I am learning Scala and the book that I am using provides an exercise that asks me to define some functions on a tree structure.
The tree is defined as:
sealed trait Tree[+A]
case class Leaf[A](value: A) extends Tree[A]
case class Branch[A](left: Tree[A], right: Tree[A]) extends Tree[A]
One of the exercise is to count the number of nodes in the tree. I wrote the function but I can not check if it is working because I do not have any example of tree.
How can I generate a small tree that I can use to test my code?
It is probably possible to add one element at the time to the tree but it seems like a lot of work.
Just something like
val tree = Branch(
Branch(
Leaf(12),
Branch(
Leaf(3),
Leaf(4))),
Leaf(8))
That should be the tree
* / \ * 8 / \ 12 * / \ 3 4
You can reuse that in a bigger tree. The point is that you build bottom up, you cannot at something at the bottom, that requires creating a new tree from scratch
val biggerTree = Branch(Branch(something, tree), stillSomethingElse)
In complement of @dhg's answer, a variant which generates a tree with a given number of branches (note: there are always one more leaves than there are branches, so the total number branches + leaves is always odd). That should make testing straightforward
def randomTree(branchCount: Int): Tree[Int] =
if(branchCount == 0) Leaf(0) // whatever, you can put a random here
else {
val branchCountAtLeft = util.Random.nextInt(branchCount)

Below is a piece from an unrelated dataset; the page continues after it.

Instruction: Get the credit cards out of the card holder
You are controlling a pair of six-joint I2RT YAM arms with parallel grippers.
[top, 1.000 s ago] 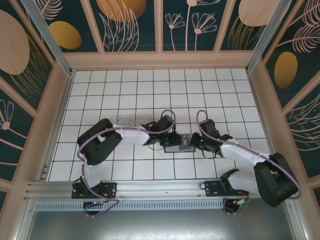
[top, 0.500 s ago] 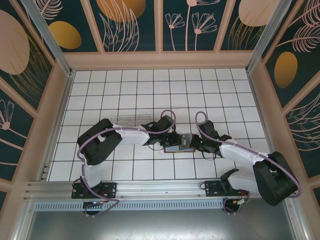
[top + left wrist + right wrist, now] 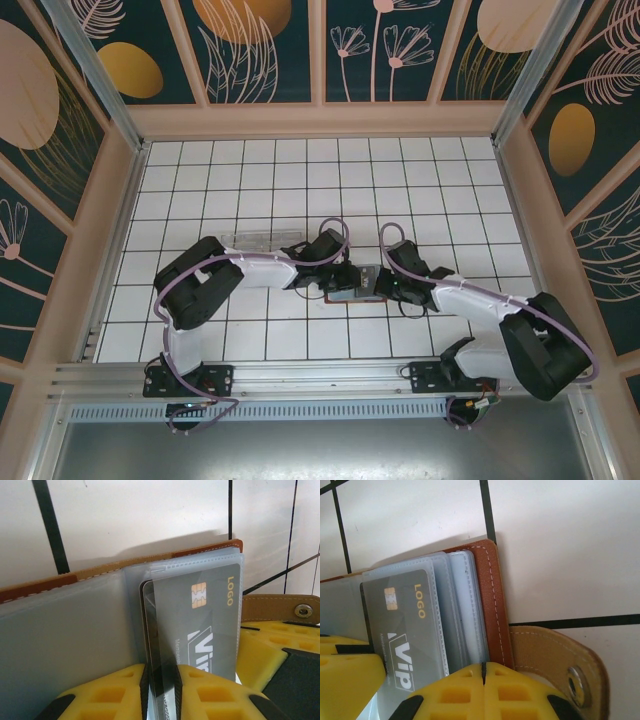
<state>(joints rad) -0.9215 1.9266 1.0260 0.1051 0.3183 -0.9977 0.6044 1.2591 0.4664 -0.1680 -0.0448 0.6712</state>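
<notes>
**Top external view.** The left gripper and the right gripper meet tip to tip over the middle of the tiled worktop. The card holder lies open between them, directly under both sets of fingers.

**Left wrist view.** The left gripper stands narrow. Its yellow fingers are pinched on the lower edge of a clear card sleeve, which stands up on edge between them. A grey card with a chip, marked LOGO, sits inside that sleeve, just ahead of the fingertips and to their right. The holder's brown cover runs across beyond it, and the snap strap lies off to the right.

**Right wrist view.** The right gripper's fingers are fully together, set on the near edge of the sleeve stack where it meets the brown cover. Whether a leaf is caught between them cannot be told. The grey card lies to their left and the strap to their right.

**Step in hand.** This appears to be isolating one sleeve. No card is out yet, so the task looks to be at an early stage.

**Next move.** The holder must be kept pinned while the card itself, not its plastic sleeve, is gripped. The card then has to be drawn out along the sleeve's open end, since a pull on the sleeve alone would drag the whole holder.
</notes>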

// between 0 and branchCount - 1
val branchCountAtRight = branchCount - 1 - branchCountAtLeft
Branch(randomTree(branchCountAtLeft), randomTree(branchCountAtRight))
}
@Didier's answer is good for making your own trees by hand, but if you want to automatically generate trees, you can do so with a little recursive generator:
def generate(p: Double): Tree[Int] = {
if (util.Random.nextDouble < p)
Branch(generate(p), generate(p))
else
Leaf(0)
}
Then you just do:
val t = generate(0.5)
println(t)
and you'll get a random tree. Lowering p
will make the trees tend smaller; raising it will make them tend bigger.
Clearly this will make trees with all leafs the same value. If you want random leaf values, try:
Leaf(util.Random.nextInt(100))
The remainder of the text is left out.